Ein Angriff auf einen Obdachlosen in Wien zeigt einmal mehr, wie schutzlos Menschen ohne Wohnung sind – und wie sehr der Staat darin versagt, ihnen Hilfe und Perspektiven zu geben.
Wien. Am Mittwochabend soll ein 63-Jähriger beim Erdberger Steg in Wien-Leopoldstadt einen Schal in Brand gesetzt haben, der als Sichtschutz für den Schlafplatz eines Obdachlosen diente. Hinter dem Tuch schlief ein 46-Jähriger, der durch den Rauch geweckt wurde und das Feuer rechtzeitig löschen konnte.
Nach dem Vorfall kam es laut Polizei zu einem Wortgefecht, bei dem der 63-Jährige auch noch seinen Hund gegen den Obdachlosen gehetzt haben soll. Anschließend verließ er den Ort. Beide Männer riefen die Polizei. Der Ältere warf dem Obdachlosen einen Fahrraddiebstahl vor, wofür es jedoch keine Hinweise gab.
Ein Alkoholtest zeigte etwa 0,5 Promille. In einer ersten Einvernahme räumte der Verdächtige ein, das Feuer gelegt zu haben, da es seiner Aussage nach „ständig Probleme“ mit Obdachlosen gebe. Er will allerdings nicht gewusst haben, dass sich jemand hinter dem Sichtschutz aufhielt. Der Mann wurde festgenommen.

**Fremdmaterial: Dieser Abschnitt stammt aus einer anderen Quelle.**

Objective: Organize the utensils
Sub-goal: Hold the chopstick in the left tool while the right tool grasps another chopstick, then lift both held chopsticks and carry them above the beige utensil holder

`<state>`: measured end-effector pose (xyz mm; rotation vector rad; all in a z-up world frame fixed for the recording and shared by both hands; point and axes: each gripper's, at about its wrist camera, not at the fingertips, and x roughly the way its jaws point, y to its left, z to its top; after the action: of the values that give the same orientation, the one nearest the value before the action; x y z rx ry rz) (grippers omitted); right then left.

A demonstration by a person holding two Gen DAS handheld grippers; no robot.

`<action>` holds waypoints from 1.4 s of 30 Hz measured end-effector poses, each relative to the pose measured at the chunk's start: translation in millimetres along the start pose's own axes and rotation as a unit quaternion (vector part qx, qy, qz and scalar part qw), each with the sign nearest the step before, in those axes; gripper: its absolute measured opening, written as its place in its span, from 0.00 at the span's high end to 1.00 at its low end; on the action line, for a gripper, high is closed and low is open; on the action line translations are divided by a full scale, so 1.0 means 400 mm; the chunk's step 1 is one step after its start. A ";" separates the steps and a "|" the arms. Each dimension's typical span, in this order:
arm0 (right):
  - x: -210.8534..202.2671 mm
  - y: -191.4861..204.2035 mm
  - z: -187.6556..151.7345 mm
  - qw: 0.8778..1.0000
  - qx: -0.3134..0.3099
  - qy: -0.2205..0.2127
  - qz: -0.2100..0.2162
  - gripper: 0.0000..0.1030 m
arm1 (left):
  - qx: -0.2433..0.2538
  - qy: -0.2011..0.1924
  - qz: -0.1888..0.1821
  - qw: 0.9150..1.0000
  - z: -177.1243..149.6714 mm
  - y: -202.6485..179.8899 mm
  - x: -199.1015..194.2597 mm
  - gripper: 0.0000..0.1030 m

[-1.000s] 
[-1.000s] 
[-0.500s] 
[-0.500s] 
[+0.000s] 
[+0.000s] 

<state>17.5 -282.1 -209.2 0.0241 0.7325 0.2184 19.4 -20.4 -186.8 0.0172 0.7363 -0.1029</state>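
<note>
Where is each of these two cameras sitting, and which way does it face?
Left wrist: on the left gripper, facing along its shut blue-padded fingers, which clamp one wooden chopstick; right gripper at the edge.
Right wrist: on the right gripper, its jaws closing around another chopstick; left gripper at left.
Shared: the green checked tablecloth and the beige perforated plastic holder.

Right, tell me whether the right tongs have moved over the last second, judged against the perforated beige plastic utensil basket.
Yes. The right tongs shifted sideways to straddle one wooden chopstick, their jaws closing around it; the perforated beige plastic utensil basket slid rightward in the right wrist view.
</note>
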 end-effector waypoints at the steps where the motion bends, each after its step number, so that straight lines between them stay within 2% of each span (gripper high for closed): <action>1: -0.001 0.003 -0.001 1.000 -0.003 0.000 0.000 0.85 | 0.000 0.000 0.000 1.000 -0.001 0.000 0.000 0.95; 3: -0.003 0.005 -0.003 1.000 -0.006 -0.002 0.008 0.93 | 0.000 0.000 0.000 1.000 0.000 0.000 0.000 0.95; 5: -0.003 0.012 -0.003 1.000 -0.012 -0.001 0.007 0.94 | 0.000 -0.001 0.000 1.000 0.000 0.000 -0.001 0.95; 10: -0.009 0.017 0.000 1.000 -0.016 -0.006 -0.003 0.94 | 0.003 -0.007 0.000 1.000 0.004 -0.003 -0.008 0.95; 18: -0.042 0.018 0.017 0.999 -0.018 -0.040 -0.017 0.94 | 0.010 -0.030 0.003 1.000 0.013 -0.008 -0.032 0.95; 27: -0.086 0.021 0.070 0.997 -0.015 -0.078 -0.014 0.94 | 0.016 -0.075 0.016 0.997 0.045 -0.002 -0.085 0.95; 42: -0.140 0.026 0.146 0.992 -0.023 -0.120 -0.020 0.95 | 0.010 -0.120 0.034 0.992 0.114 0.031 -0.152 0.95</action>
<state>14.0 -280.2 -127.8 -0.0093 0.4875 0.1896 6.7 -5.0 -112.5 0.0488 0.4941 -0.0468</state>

Obdachlose anzugreifen, ist eine besondere Form der Feigheit – sie sind ohnehin die Schwächsten der Gesellschaft und können sich kaum wehren oder zurückziehen. Wer sich an ihnen vergreift, tritt nicht nach oben, sondern nach unten. Wenn es Probleme im Zusammenleben gibt, dann deshalb, weil der Staat seiner Verantwortung nicht gerecht wird und diese Menschen mit ihren Sorgen, Krankheiten und Perspektivlosigkeit alleine lässt. Statt Aggressionen gegen Obdachlose zu richten, wäre es Aufgabe der Politik, ihnen Schutz, Unterstützung und echte Chancen auf ein würdiges Leben zu bieten – und Aufgabe der verärgerten Anrainer, sich gegen diesen Staat aufzulehnen.